Peloton’s share price rose at the start of the COVID-19 pandemic
Retrieved from Google Finance on September 16, 2022
However, the recent economic shift has resulted in lower revenue, higher net losses and lower membership for Peloton. This expensive piece of equipment seems even more expensive for a consumer who cares about paying for his groceries. Faced with these facts, the company has attempted to grow its customer base, including moving away from its direct-to-consumer sales model. The company also changed its rates, appointed a new CEO and laid off workers throughout the year.
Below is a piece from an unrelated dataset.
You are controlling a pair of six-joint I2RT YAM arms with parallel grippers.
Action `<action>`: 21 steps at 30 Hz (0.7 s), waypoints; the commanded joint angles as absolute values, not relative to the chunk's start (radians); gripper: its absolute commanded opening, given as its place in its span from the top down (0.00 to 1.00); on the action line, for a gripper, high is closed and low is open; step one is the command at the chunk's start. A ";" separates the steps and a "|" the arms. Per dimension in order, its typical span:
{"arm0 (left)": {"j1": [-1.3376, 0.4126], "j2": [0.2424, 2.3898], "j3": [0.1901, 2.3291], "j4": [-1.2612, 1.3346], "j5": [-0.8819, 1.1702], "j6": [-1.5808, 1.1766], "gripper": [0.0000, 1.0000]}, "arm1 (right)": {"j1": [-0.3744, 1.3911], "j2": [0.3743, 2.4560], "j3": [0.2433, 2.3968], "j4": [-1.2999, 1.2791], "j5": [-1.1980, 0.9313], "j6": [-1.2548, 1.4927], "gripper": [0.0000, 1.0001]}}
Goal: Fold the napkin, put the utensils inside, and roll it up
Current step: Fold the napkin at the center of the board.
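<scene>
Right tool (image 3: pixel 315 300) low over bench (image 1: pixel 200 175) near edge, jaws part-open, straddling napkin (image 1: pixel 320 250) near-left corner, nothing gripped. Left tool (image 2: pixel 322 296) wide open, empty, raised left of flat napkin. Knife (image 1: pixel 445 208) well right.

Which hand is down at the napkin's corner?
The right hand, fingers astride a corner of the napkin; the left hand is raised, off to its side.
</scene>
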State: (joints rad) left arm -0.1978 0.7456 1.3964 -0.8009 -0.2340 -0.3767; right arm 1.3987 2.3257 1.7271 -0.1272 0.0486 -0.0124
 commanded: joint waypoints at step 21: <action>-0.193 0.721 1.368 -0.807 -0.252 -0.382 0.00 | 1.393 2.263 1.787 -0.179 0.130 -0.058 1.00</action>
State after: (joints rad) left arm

“Unfortunately for Peloton, the business reshuffle is taking place in a very competitive environment,” GlobalData chief executive Neil Saunders said in emailed comments earlier this year. “Big brands like Lululemon are more course and service oriented. And smaller upstarts like Tonal are also taking bites out of the market. In this environment, Peloton is going to have to work incredibly hard to stand out, especially now that the general market trends are not blowing in its favor.